◆ Your assignment
Could you please find each line in the records that contains the word "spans" and copy it?

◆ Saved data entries
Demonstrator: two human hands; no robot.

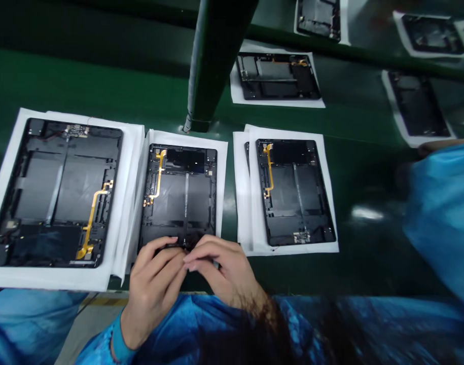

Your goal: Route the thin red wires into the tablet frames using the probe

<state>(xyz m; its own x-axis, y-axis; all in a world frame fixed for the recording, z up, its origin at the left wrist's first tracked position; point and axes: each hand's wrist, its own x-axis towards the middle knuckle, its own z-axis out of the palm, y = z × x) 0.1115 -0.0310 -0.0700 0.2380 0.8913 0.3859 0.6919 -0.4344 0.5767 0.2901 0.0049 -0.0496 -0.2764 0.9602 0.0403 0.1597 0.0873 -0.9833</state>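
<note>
In front of me lies an opened black tablet housing (201, 200), inner side up on white sheets. It has a gold flex cable (159, 175) at upper left and a grey ribbon strip (186, 195) down its middle. My left hand (155, 279) rests at its near edge, fingers bent and closed together. My right hand (226, 266) meets it from the right, thumb and fingers pinched. The fingertips of both hands touch at the near edge, hiding that part; whatever they hold is too small to make out.
More opened tablet housings lie left (83, 177) and right (283, 192) on white sheets, and others stand farther back across the green table (102, 86). A dark post (212, 66) rises behind the middle housing. A co-worker's blue sleeve (444, 203) reaches in at right.
</note>
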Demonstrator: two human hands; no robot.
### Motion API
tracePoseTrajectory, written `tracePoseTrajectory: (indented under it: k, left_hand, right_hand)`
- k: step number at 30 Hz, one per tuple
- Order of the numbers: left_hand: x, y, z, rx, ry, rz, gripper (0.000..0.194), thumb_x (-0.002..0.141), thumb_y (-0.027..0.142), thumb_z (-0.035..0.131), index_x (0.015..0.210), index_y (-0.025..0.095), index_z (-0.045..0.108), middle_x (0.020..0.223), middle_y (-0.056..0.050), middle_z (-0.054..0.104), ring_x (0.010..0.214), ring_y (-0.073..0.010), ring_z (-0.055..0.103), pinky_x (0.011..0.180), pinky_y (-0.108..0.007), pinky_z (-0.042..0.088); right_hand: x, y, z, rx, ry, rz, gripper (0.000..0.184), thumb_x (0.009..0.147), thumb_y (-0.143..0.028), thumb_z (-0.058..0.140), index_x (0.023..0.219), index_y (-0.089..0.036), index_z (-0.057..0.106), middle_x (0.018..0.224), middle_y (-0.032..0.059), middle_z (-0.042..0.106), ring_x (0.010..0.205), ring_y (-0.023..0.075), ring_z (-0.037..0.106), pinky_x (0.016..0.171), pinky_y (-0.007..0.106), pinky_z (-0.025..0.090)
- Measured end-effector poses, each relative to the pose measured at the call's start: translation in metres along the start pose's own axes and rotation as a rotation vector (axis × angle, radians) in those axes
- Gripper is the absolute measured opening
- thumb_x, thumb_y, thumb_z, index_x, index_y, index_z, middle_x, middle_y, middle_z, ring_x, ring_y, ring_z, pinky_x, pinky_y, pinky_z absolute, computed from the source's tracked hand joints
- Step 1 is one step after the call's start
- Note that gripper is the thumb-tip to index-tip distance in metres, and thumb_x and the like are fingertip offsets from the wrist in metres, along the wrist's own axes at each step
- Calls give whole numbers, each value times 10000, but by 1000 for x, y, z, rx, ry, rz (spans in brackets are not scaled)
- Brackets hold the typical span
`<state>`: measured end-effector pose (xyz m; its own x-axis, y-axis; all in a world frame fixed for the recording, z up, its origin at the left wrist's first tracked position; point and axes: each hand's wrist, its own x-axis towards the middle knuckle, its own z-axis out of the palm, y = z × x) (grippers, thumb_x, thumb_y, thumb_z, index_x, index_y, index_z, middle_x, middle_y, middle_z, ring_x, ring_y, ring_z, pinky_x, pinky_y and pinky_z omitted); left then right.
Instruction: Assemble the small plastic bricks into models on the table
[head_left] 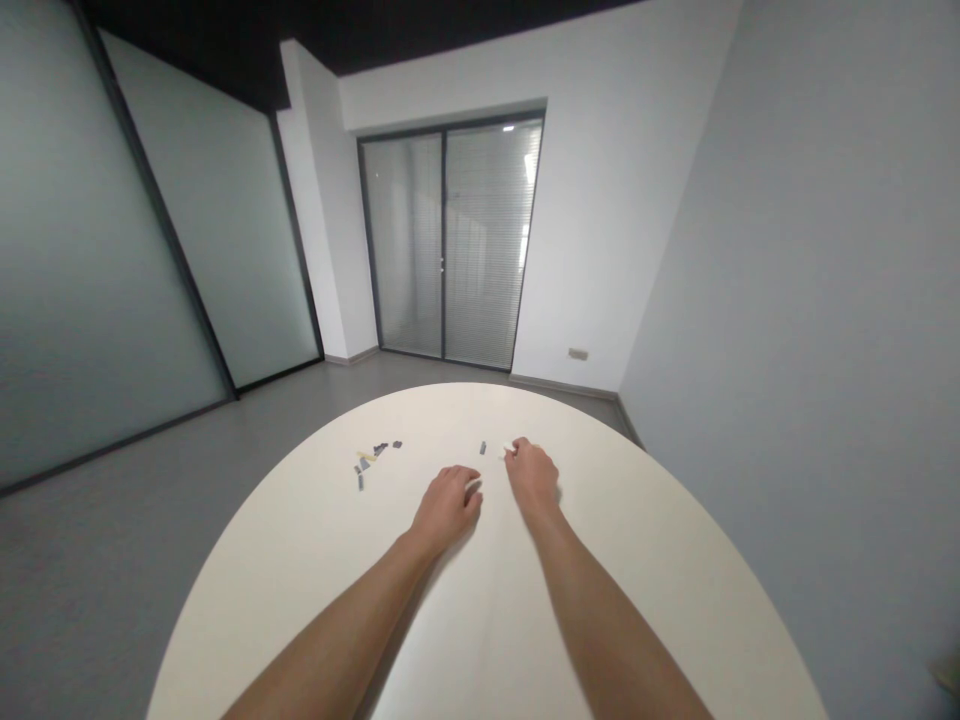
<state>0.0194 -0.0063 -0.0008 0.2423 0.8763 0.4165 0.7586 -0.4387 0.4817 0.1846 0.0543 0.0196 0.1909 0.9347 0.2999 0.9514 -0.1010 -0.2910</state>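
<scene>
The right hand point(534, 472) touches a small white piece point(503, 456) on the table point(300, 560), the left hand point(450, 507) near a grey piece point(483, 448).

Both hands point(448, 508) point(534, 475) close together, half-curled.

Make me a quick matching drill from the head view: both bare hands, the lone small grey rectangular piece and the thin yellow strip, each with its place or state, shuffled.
1. Bare left hand
2. Bare right hand
3. Lone small grey rectangular piece
4. Thin yellow strip

A. Among small grey pieces on the left of the round off-white table
B. Thumb and fingers apart, nothing seen between them
C. By itself, just beyond the other hand's fingertips from B
D. Fingertips at a small white piece

Pairs: 1-B, 2-D, 3-C, 4-A
</scene>
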Motion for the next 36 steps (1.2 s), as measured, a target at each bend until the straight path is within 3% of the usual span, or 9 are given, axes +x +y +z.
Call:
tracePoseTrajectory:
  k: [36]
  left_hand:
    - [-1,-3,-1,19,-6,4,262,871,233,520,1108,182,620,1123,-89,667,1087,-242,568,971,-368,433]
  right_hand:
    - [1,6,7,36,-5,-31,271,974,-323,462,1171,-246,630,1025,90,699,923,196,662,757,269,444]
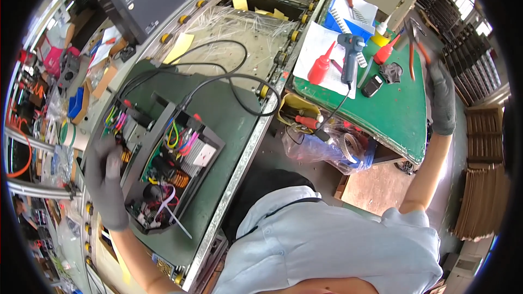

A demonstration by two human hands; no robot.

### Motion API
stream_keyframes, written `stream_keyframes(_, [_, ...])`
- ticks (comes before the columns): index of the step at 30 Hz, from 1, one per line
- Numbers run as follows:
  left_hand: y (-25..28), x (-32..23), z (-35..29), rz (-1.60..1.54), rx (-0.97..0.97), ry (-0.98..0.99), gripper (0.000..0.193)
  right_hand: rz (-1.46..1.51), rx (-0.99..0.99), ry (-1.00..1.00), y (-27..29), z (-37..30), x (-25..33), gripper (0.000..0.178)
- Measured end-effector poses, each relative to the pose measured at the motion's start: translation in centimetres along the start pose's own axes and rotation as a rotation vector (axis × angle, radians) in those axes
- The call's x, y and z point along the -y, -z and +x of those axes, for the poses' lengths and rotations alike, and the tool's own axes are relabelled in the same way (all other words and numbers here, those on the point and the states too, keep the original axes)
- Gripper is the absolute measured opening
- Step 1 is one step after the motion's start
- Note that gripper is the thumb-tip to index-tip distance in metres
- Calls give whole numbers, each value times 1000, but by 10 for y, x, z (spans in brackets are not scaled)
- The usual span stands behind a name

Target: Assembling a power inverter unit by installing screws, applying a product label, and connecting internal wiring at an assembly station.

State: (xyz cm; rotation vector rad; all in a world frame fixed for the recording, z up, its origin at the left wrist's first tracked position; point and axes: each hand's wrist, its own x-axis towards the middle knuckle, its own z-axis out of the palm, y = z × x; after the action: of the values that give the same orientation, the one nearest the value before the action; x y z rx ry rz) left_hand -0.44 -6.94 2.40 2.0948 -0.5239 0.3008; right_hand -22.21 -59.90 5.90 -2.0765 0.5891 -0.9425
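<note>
In front of me on the left lies an open black electronics housing. Inside it are copper coils, circuit boards, grey heat sinks and coloured wires, and a white cable tie sticks out of its near end. My left hand, in a grey glove, is at the housing's left side, fingers slightly apart, with nothing seen in it. Off to the right, my gloved right hand is raised at the green bench's edge, closed on an orange handle of the pliers. Their jaws point away from me.
A black cable loops from the housing over the green board on the roller line. On the green bench lie a grey glue gun, red squeeze bottles and a blue tray. A dark case stands far left.
</note>
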Motion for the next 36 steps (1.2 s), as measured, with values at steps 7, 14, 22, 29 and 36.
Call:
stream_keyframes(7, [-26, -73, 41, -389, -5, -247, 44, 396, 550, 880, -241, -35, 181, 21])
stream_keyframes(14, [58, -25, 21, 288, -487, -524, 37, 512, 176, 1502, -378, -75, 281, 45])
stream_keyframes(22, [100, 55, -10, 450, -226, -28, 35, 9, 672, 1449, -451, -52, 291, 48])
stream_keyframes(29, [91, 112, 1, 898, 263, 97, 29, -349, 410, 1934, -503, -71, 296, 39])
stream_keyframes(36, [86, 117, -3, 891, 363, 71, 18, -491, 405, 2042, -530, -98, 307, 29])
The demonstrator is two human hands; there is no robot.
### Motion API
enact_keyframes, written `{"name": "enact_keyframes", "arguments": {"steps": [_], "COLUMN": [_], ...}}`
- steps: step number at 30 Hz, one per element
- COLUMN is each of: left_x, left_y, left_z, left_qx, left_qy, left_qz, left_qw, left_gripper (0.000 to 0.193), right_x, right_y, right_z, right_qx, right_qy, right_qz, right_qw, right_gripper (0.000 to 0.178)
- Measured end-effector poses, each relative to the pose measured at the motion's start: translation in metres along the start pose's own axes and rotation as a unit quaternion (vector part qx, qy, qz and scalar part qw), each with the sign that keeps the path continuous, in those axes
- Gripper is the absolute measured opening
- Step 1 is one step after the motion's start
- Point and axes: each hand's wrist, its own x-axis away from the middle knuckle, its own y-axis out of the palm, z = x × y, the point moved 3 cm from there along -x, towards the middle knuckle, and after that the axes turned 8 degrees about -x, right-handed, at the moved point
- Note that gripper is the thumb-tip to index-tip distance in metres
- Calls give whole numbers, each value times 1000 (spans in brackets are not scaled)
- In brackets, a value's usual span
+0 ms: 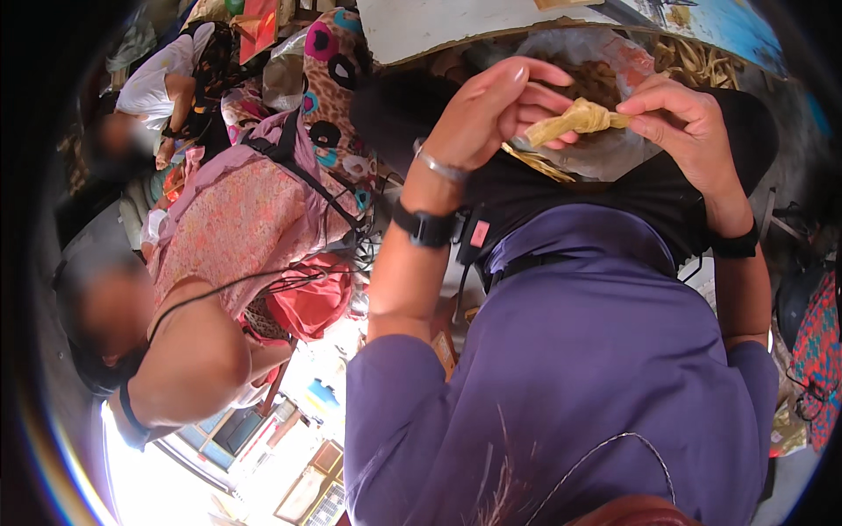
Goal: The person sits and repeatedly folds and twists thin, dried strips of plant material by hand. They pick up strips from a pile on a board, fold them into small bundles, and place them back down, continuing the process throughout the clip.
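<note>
A knotted strip of pale yellow dried leaf, like a corn husk (583, 117), is held up above my lap. My right hand (688, 131) pinches its right end between thumb and fingertips. My left hand (500, 110) is at the other end, its fingers spread and loosely curled behind the strip. The strip's flat left end lies across those fingers, while the left thumb stands off it. Below the knot, more yellow strips (539, 164) lie near my dark trousers. Behind my hands is a clear plastic bag (583, 44) with brown dried material in it.
A white tabletop (474, 26) curves across the top. Dried husks (697, 66) lie beneath its right side. At the left sit a person in a pink patterned apron (237, 219) and another in a white shirt (158, 83). A red bag (311, 294) is near the closer person.
</note>
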Motion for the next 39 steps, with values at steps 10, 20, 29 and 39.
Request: {"name": "enact_keyframes", "arguments": {"steps": [10, 20, 29, 39], "left_x": [-14, -2, -12, -20], "left_y": [25, -23, 21, 21], "left_z": [17, 29, 60, 70], "left_qx": [-19, -105, -632, -531], "left_qy": [-61, 95, 59, 208], "left_qz": [-58, 239, 77, 10], "left_qw": [996, 961, 769, 821], "left_gripper": [38, 22, 25, 27], "right_x": [-6, -1, -13, -33], "right_y": [-3, -5, 9, -5], "right_z": [-45, -13, -20, -26], "right_qx": [206, -46, 13, -76], "right_qy": [-67, 180, 162, 247], "right_qz": [-14, 47, 13, -43], "right_qw": [976, 981, 987, 965], "right_gripper": [13, 17, 21, 25]}}
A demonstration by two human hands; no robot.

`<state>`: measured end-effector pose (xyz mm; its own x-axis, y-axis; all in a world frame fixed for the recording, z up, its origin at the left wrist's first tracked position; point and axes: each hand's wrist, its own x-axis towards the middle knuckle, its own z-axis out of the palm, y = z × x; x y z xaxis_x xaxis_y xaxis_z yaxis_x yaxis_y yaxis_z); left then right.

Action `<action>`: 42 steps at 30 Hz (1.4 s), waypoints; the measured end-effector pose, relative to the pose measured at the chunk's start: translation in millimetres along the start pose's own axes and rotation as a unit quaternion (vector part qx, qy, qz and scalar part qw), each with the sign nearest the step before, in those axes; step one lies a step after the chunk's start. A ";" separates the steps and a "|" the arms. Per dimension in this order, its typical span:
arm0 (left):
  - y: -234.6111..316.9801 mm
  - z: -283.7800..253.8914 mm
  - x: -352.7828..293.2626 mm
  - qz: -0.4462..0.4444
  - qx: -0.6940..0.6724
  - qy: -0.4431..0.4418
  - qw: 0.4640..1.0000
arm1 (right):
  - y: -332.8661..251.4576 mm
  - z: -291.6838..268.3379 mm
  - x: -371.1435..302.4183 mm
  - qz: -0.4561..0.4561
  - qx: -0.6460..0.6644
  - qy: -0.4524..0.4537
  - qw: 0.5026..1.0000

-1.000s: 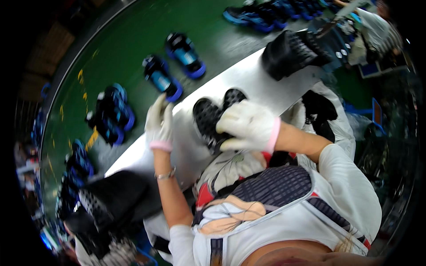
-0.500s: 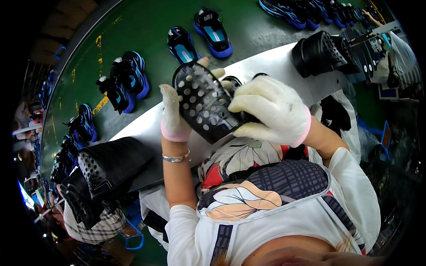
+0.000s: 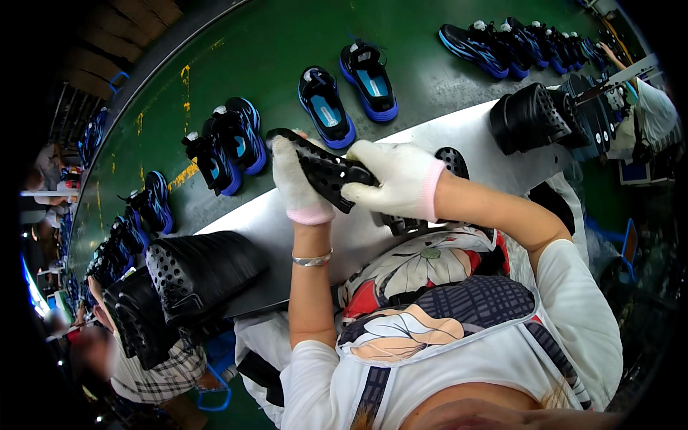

◆ Answer to this task
- Calls give whole numbers, each value times 10000, but by 1000 for x, y, z, rx, ry, rz (spans in brackets are not scaled)
- Calls give whole numbers, each value times 1000, but by 10 for y, x, z (spans in brackets are not scaled)
- Calls give whole numbers, each value times 1000 (spans in brackets are not scaled)

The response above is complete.